The Santa Clarita Valley Signal
- Type: Daily newspaper
- Format: Broadsheet
- Owner(s): Richard and Chris Budman
- Founder: Edward H. Brown
- Publisher: Richard Budman
- Editor: Tim Whyte
- Managing editor: Perry R. Smith
- Founded: 1919
- Language: English
- Headquarters: 25060 Avenue Stanford Santa Clarita, California 91355 United States
- Circulation: 8,000 (as of 2018)
- Website: signalscv.com

= The Santa Clarita Valley Signal =

Newspaper published in Santa Clarita, California

The Santa Clarita Valley Signal is a newspaper in Santa Clarita, California, originally founded in 1919. It is owned by Richard and Chris Budman.

==History==
On February 7, 1919, Edward H. Brown published the first edition of the Newhall Signal in Newhall, California. Brown died a year later. The Signal was then publisher by his widow, Blanche B. Brown. In 1924, Thornton Doelle founded the Saugus Enterprise. The Signal and Enterprise soon merged with Doelle as lessee and editor. In 1925, Mrs. Brown sold the paper to A.B. Thatcher and William T. Stonecypher. A few months later Stonecypher exited the business.

In 1938, Thatcher sold the Signal to brothers Mark S. Trueblood and Fred W. Trueblood Sr. In 1960, F.W. Trueblood Sr. died. In 1963, Ray W. Brooks, publisher of the Sunland Record Ledger, bought the Signal from the Trueblood family. Later that year, Scott Newhall, long-time editor of the San Francisco Chronicle whose great-grandfather founded the town of Newhall during the California gold rush, bought the Signal from Brooks.

In 1978, Morris Multimedia, led by chairman Charles H. Morris, bought a controlling interest in the Signal. In 1986, a $3 million headquarters was completed and named the "Scott Newhall Building." In 1988, Newhall, his wife and son resigned from the paper. In 1992, Newhall died. In 2016, Morris sold the Signal to Paladin Multimedia Group, owned by Russell Briley, Charles F. Champion, Joseph Barletta.
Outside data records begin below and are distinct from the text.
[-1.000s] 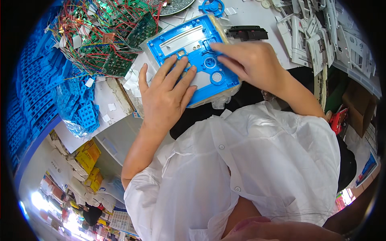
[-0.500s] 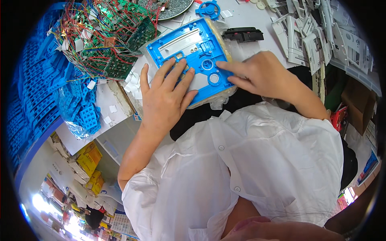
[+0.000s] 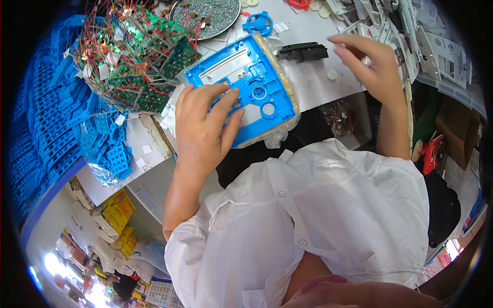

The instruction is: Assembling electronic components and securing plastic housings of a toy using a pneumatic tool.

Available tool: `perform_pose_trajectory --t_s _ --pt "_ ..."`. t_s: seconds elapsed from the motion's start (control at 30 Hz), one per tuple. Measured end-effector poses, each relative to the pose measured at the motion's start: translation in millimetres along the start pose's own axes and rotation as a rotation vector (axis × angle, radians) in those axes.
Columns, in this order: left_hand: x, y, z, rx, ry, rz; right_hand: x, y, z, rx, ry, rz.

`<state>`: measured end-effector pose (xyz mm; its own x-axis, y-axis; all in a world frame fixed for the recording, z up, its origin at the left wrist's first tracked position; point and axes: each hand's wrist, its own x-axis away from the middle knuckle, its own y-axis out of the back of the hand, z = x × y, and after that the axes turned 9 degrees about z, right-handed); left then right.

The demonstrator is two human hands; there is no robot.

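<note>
A blue plastic casing panel (image 3: 280, 102), with round openings and a long slot, lies tilted on a padded, plastic-wrapped block on the table. Across its left part rests my left hand (image 3: 200, 128), fingers apart and bent over the surface, gripping nothing visible. My right hand (image 3: 380, 69) is raised above the table to the right of the panel, thumb and forefinger apart with nothing seen between them. Closest to those fingertips is a black plastic part (image 3: 304, 52). A small white disc (image 3: 332, 75) lies below that part.
Wired green circuit boards (image 3: 154, 95) are heaped at the upper left, beside piled blue plastic parts (image 3: 110, 156). A round tray (image 3: 218, 31) of small metal pieces and a blue ring part (image 3: 258, 23) lie at the back. White plastic parts (image 3: 436, 51) fill the right side.
My right hand has left the panel and moved up and right, past the black part. My left hand stays on the panel. The view has shifted slightly.
</note>
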<state>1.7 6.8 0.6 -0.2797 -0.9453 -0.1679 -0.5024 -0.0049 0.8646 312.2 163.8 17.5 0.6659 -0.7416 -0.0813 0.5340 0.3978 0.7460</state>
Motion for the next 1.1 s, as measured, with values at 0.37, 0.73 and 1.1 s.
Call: perform_pose_trajectory --t_s 0.37,0.73,1.1 --pt "1 -21 -17 0.107 0.042 -0.022 -141 -71 -57 0.346 0.238 -0.067" --pt "13 -26 -15 0.135 0.082 -0.117 -142 -70 -50 0.37 0.019 -0.048" --pt "15 -31 -5 0.019 0.008 0.095 -9 -95 54 0.086 0.125 0.138"
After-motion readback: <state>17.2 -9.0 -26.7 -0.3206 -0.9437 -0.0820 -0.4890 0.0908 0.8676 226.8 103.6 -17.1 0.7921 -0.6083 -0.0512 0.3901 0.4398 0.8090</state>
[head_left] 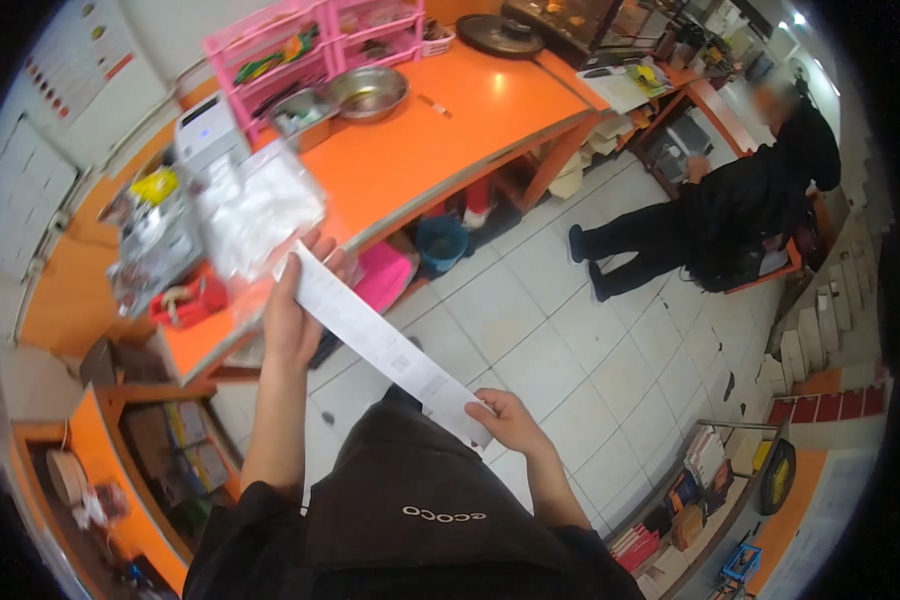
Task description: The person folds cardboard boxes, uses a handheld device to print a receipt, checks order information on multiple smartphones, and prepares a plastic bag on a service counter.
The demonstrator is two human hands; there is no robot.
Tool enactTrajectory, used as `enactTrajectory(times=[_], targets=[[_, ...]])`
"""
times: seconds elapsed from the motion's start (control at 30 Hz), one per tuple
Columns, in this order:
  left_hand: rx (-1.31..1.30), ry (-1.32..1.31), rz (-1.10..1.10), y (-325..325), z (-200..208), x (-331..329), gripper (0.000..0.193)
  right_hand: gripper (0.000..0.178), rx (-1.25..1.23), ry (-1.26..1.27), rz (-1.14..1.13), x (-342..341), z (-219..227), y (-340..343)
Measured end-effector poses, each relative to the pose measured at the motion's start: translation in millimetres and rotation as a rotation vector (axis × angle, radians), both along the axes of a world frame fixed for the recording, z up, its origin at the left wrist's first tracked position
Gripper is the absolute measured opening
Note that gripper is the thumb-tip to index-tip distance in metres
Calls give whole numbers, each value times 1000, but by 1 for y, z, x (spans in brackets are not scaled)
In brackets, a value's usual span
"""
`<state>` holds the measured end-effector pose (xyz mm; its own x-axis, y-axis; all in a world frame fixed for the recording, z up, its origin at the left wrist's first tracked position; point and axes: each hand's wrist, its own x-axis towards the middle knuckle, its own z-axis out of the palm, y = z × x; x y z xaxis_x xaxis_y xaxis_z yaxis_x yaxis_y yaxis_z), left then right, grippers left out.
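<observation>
A long white paper receipt (385, 345) stretches slantwise between my two hands in front of my body. My left hand (300, 290) grips its upper end, with the thumb lying on the paper and the fingers behind. At the lower end, my right hand (510, 418) pinches the strip between thumb and fingers. Faint printing shows along the paper. Just beyond my left hand, a heap of clear plastic bags (260, 205) lies on the orange table (480, 95). A red tape dispenser (188, 302) sits at the table's near left corner.
Behind the bags stands a white label printer (210, 130). Pink shelves (280, 60), a steel bowl (368, 92) and a dark round lid (500, 35) are farther along. Another person (740, 200) in black stands at the right. A teal bin (442, 243) is under the table.
</observation>
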<state>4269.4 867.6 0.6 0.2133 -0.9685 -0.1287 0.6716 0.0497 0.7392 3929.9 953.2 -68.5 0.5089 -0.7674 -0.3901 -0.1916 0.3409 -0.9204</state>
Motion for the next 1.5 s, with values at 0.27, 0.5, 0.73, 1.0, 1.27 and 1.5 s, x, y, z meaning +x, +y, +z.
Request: enactTrajectory(times=[0.27, 0.5, 0.73, 1.0, 1.27, 1.5], targets=[[57, 15, -59, -268, 10, -55, 59, 23, -4, 102, -174, -62, 12, -199], [-145, 13, -353, -514, 54, -143, 58, 21, 116, -48, -340, -115, 23, -374], [-297, -35, -382, -707, 114, -228, 54, 20, 43, -27, -240, -192, 5, -579], [-390, -154, -467, -854, 218, -277, 57, 24, -61, -164, 4, -230, 61, -767], [-386, -157, -435, -930, 263, -311, 60, 28, -270, -181, 151, -257, 86, -857], [-568, -173, -587, -959, 282, -325, 60, 27, -316, -177, 235, -269, 87, -888]])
In 2018, Richard Budman, who had been the Signal's publisher under Morris from 2004 to 2007, and his wife Chris Budman, purchased the Signal. At that time, the paper had a circulation of 8,000 and a newsroom with 24 reporters and editors. Tim Whyte, who had worked with Budman as the Signals general manager until 2007, returned as editor-in-chief. Whyte writes all the editorials for the daily. Following the sale, the Signal began to publish a new Sunday magazine with free distribution to 75,000 households, featuring a "bylined column" entitled "Black and Whyte" by Whyte.

==Controversy==
According to an October 9, 2018 article in the Columbia Journalism Review (CJR), the new management led to a conservative shift in the paper's editorial stance, which prompted a group of progressives in the Santa Clarita Valley to start their own news outlet, the Proclaimer. According to a July 24, 2018 article in The Daily Beast, the Budmans have espoused conspiracy theories and promoted the Republican Party in the valley. Richard Budman defended himself against allegations that the couple's politics could influence the newspaper's editorial stance, stating that the newspaper ran positive stories on Katie Hill, then a Democratic congressional candidate.